Each entry should be returned exactly as written, with no pictures carried over.

§ **RECORDS SUPPLIED**

[Start of section]

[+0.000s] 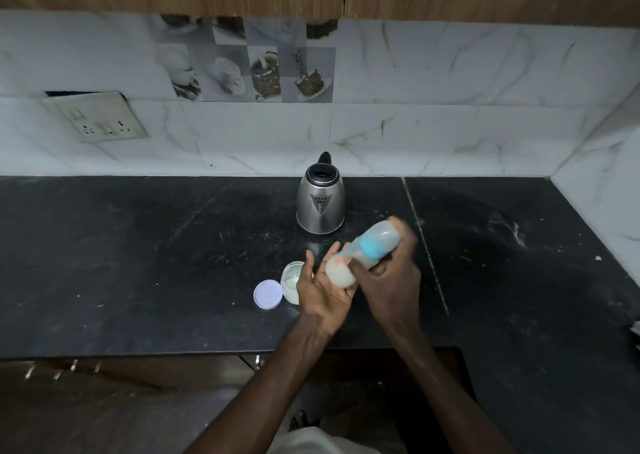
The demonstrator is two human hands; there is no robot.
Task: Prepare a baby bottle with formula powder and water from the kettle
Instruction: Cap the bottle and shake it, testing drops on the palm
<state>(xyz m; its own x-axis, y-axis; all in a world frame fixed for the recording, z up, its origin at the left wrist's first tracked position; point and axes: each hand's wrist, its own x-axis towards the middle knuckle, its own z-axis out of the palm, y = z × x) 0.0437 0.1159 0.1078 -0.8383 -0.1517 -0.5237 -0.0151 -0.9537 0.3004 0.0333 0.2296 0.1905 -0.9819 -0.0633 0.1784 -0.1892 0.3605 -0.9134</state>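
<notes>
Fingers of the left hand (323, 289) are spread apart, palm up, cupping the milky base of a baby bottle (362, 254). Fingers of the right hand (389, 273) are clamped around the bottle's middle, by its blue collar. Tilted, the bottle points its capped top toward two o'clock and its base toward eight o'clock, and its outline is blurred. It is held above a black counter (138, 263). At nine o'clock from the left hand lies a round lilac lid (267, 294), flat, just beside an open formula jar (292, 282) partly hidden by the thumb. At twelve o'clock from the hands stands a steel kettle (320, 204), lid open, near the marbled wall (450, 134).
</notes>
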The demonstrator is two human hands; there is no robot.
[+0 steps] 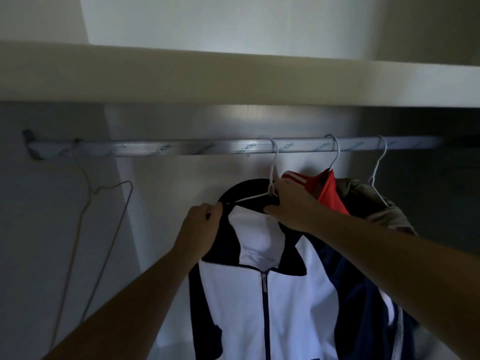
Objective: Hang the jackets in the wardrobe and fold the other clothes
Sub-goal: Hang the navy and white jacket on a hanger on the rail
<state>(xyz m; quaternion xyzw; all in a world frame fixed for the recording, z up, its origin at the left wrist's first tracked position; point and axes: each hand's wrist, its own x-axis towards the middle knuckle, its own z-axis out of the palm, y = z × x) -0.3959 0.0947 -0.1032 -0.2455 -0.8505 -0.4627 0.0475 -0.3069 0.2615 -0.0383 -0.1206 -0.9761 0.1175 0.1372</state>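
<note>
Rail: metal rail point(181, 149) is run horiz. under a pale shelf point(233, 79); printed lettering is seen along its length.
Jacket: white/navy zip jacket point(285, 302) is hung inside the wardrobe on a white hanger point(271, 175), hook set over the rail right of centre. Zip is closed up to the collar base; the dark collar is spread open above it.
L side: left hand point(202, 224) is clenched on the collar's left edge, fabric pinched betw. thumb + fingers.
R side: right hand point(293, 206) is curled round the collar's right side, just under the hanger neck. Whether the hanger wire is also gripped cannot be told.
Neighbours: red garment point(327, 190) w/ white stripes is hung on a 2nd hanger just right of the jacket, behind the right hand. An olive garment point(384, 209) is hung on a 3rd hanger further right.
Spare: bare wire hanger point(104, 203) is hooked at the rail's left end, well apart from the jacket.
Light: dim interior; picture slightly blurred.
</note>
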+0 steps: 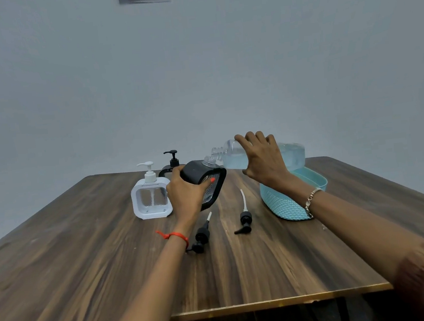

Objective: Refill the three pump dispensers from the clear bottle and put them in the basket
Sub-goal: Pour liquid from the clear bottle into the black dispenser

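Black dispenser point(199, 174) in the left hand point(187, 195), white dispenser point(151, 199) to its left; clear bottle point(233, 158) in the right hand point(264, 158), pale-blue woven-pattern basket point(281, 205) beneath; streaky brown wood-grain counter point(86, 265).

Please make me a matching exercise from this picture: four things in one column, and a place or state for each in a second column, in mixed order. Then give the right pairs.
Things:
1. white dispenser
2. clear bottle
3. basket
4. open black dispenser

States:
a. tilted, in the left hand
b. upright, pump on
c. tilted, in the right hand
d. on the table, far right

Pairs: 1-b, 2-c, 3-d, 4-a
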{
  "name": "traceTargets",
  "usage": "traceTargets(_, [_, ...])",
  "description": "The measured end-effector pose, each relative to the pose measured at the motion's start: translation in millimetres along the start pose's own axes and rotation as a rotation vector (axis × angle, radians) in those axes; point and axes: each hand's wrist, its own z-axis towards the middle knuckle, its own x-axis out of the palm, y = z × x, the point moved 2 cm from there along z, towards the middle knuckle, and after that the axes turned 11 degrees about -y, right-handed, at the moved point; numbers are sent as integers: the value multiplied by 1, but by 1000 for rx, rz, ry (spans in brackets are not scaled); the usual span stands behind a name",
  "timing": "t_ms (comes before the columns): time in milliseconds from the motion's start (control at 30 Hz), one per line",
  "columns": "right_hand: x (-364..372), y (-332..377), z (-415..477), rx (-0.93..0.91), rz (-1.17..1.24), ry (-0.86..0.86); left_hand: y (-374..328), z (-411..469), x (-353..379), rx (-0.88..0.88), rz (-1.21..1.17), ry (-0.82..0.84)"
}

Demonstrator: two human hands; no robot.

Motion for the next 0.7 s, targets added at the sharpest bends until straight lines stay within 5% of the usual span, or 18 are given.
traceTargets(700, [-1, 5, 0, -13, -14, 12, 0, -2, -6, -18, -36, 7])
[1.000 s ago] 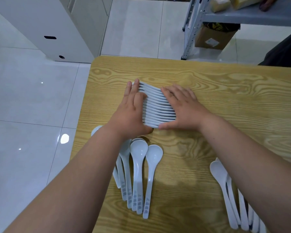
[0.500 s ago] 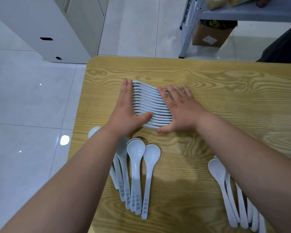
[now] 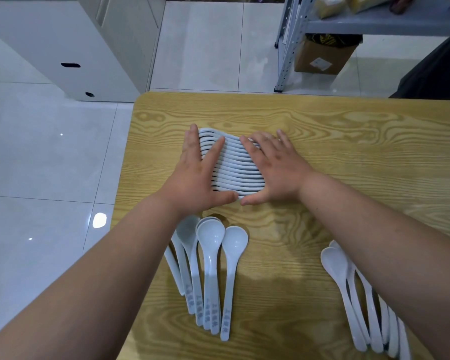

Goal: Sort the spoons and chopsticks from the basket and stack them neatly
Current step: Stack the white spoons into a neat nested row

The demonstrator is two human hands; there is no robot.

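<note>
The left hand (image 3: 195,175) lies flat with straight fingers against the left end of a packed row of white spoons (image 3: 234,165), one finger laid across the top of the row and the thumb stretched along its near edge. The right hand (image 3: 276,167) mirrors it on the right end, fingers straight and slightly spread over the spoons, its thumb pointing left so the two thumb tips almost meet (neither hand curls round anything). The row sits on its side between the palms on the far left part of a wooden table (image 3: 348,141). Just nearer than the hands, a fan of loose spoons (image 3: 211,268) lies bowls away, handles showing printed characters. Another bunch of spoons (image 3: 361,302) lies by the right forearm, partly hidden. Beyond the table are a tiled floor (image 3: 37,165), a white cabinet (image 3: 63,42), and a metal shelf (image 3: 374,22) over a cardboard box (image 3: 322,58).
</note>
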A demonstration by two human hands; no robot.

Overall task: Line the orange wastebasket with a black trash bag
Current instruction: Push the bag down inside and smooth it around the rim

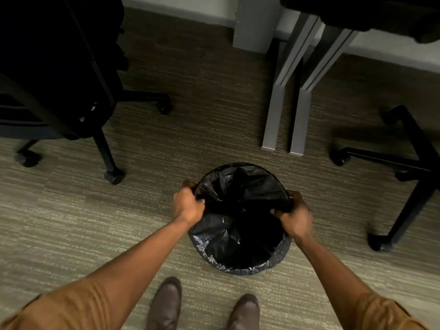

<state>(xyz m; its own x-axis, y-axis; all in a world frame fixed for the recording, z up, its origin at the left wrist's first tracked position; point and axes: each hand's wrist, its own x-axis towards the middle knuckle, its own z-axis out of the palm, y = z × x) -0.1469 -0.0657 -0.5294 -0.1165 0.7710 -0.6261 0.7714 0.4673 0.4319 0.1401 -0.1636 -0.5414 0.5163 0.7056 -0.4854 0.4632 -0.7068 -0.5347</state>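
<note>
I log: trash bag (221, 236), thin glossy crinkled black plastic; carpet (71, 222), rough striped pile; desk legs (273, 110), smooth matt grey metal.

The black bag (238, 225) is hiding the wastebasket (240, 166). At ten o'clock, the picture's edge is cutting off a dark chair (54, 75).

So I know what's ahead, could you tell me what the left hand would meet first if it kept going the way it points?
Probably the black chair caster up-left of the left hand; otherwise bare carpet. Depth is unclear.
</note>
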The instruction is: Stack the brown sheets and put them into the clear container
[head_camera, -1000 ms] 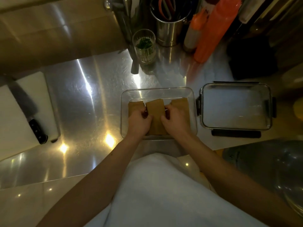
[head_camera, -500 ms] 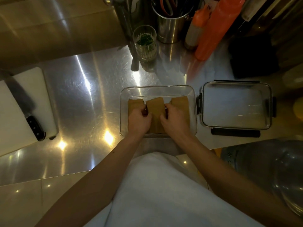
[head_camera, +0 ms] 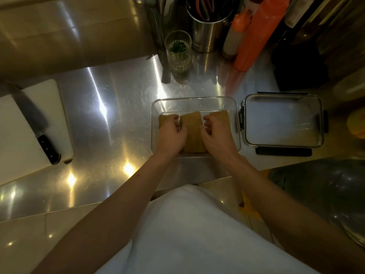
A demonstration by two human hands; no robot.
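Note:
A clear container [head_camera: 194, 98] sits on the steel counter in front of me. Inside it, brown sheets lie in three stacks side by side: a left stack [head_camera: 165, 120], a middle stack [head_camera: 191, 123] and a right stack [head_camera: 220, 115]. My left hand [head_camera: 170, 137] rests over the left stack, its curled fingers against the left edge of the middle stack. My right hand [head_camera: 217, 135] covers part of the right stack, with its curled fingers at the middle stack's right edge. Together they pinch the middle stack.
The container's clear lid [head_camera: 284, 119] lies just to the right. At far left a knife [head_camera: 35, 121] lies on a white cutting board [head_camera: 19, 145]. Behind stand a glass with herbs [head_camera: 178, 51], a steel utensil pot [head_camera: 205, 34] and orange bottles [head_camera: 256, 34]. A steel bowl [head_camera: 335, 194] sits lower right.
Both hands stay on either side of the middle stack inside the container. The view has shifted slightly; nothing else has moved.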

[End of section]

§ **TASK SOLUTION**
[+0.000s] 
The demonstrator is two human hands; there is no robot.
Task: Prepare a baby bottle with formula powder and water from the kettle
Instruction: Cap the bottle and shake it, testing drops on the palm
<state>(xyz m; its own x-axis, y-axis; all in a world frame fixed for the recording, z up, its origin at the left wrist's first tracked position; point and axes: each hand's wrist, its own x-axis towards the middle knuckle, its own z-axis out of the palm, y = z × x) 0.0437 0.1159 0.1078 -0.8383 -0.1517 -0.5237 -0.0151 -0.9537 0.3004 0.0333 0.2296 0.1905 -0.9819 -0.0633 0.1784 -0.1892 0.3605 -0.9134</state>
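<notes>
Fingers of the left hand (323, 289) are spread apart, palm up, cupping the milky base of a baby bottle (362, 254). Fingers of the right hand (389, 273) are clamped around the bottle's middle, by its blue collar. Tilted, the bottle points its capped top toward two o'clock and its base toward eight o'clock, and its outline is blurred. It is held above a black counter (138, 263). At nine o'clock from the left hand lies a round lilac lid (267, 294), flat, just beside an open formula jar (292, 282) partly hidden by the thumb. At twelve o'clock from the hands stands a steel kettle (320, 204), lid open, near the marbled wall (450, 134).
</notes>
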The demonstrator is two human hands; there is no robot.
[+0 steps] 
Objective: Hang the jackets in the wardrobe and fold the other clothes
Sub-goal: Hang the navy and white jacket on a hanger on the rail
<state>(xyz m; quaternion xyzw; all in a world frame fixed for the recording, z up, its origin at the left wrist's first tracked position; point and axes: each hand's wrist, its own x-axis towards the middle knuckle, its own z-axis out of the palm, y = z × x) -0.3959 0.0947 -0.1032 -0.2455 -0.8505 -0.4627 0.0475 -0.3069 0.2615 -0.0383 -0.1206 -0.9761 0.1175 0.1372</state>
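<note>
Rail: metal rail point(181, 149) is run horiz. under a pale shelf point(233, 79); printed lettering is seen along its length.
Jacket: white/navy zip jacket point(285, 302) is hung inside the wardrobe on a white hanger point(271, 175), hook set over the rail right of centre. Zip is closed up to the collar base; the dark collar is spread open above it.
L side: left hand point(202, 224) is clenched on the collar's left edge, fabric pinched betw. thumb + fingers.
R side: right hand point(293, 206) is curled round the collar's right side, just under the hanger neck. Whether the hanger wire is also gripped cannot be told.
Neighbours: red garment point(327, 190) w/ white stripes is hung on a 2nd hanger just right of the jacket, behind the right hand. An olive garment point(384, 209) is hung on a 3rd hanger further right.
Spare: bare wire hanger point(104, 203) is hooked at the rail's left end, well apart from the jacket.
Light: dim interior; picture slightly blurred.
</note>
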+0 steps: 

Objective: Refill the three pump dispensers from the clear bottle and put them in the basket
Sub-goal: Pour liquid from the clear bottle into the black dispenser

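Black dispenser point(199, 174) in the left hand point(187, 195), white dispenser point(151, 199) to its left; clear bottle point(233, 158) in the right hand point(264, 158), pale-blue woven-pattern basket point(281, 205) beneath; streaky brown wood-grain counter point(86, 265).

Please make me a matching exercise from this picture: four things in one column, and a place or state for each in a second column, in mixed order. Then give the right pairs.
Things:
1. white dispenser
2. clear bottle
3. basket
4. open black dispenser

States:
a. tilted, in the left hand
b. upright, pump on
c. tilted, in the right hand
d. on the table, far right

Pairs: 1-b, 2-c, 3-d, 4-a
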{
  "name": "traceTargets",
  "usage": "traceTargets(_, [_, ...])",
  "description": "The measured end-effector pose, each relative to the pose measured at the motion's start: translation in millimetres along the start pose's own axes and rotation as a rotation vector (axis × angle, radians) in those axes; point and axes: each hand's wrist, its own z-axis towards the middle knuckle, its own x-axis out of the palm, y = z × x, the point moved 2 cm from there along z, towards the middle knuckle, and after that the axes turned 11 degrees about -y, right-handed, at the moved point; numbers are sent as integers: the value multiplied by 1, but by 1000 for rx, rz, ry (spans in brackets are not scaled); the usual span stands behind a name",
  "timing": "t_ms (comes before the columns): time in milliseconds from the motion's start (control at 30 Hz), one per line",
  "columns": "right_hand: x (-364..372), y (-332..377), z (-415..477), rx (-0.93..0.91), rz (-1.17..1.24), ry (-0.86..0.86); left_hand: y (-374..328), z (-411..469), x (-353..379), rx (-0.88..0.88), rz (-1.21..1.17), ry (-0.82..0.84)"
}

Demonstrator: two human hands; no robot.

Motion for the next 0.7 s, targets added at the sharpest bends until straight lines stay within 5% of the usual span, or 18 are given.
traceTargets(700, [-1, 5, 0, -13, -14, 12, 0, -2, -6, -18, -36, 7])
[1.000 s ago] 
[0.500 s ago] 
[now] 

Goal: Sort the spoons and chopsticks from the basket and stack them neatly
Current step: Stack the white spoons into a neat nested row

The demonstrator is two human hands; there is no robot.

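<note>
The left hand (image 3: 195,175) lies flat with straight fingers against the left end of a packed row of white spoons (image 3: 234,165), one finger laid across the top of the row and the thumb stretched along its near edge. The right hand (image 3: 276,167) mirrors it on the right end, fingers straight and slightly spread over the spoons, its thumb pointing left so the two thumb tips almost meet (neither hand curls round anything). The row sits on its side between the palms on the far left part of a wooden table (image 3: 348,141). Just nearer than the hands, a fan of loose spoons (image 3: 211,268) lies bowls away, handles showing printed characters. Another bunch of spoons (image 3: 361,302) lies by the right forearm, partly hidden. Beyond the table are a tiled floor (image 3: 37,165), a white cabinet (image 3: 63,42), and a metal shelf (image 3: 374,22) over a cardboard box (image 3: 322,58).
</note>
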A demonstration by two human hands; no robot.

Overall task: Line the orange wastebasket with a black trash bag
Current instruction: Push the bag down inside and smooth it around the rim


<state>(xyz m; its own x-axis, y-axis; all in a world frame fixed for the recording, z up, its origin at the left wrist's first tracked position; point and axes: each hand's wrist, its own x-axis towards the middle knuckle, its own z-axis out of the palm, y = z × x) -0.1469 -0.0657 -0.5294 -0.1165 0.7710 -0.6261 0.7714 0.4673 0.4319 0.1401 -0.1636 -0.5414 0.5163 0.7056 -0.4854 0.4632 -0.7068 -0.5347</state>
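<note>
I log: trash bag (221, 236), thin glossy crinkled black plastic; carpet (71, 222), rough striped pile; desk legs (273, 110), smooth matt grey metal.

The black bag (238, 225) is hiding the wastebasket (240, 166). At ten o'clock, the picture's edge is cutting off a dark chair (54, 75).

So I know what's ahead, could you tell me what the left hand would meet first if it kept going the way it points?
Probably the black chair caster up-left of the left hand; otherwise bare carpet. Depth is unclear.
</note>
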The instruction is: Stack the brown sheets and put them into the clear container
[head_camera, -1000 ms] 
[head_camera, -500 ms] 
[head_camera, +0 ms] 
A demonstration by two human hands; no robot.
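Note:
A clear container [head_camera: 194, 98] sits on the steel counter in front of me. Inside it, brown sheets lie in three stacks side by side: a left stack [head_camera: 165, 120], a middle stack [head_camera: 191, 123] and a right stack [head_camera: 220, 115]. My left hand [head_camera: 170, 137] rests over the left stack, its curled fingers against the left edge of the middle stack. My right hand [head_camera: 217, 135] covers part of the right stack, with its curled fingers at the middle stack's right edge. Together they pinch the middle stack.
The container's clear lid [head_camera: 284, 119] lies just to the right. At far left a knife [head_camera: 35, 121] lies on a white cutting board [head_camera: 19, 145]. Behind stand a glass with herbs [head_camera: 178, 51], a steel utensil pot [head_camera: 205, 34] and orange bottles [head_camera: 256, 34]. A steel bowl [head_camera: 335, 194] sits lower right.
Both hands stay on either side of the middle stack inside the container. The view has shifted slightly; nothing else has moved.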

Nothing else is part of this exercise.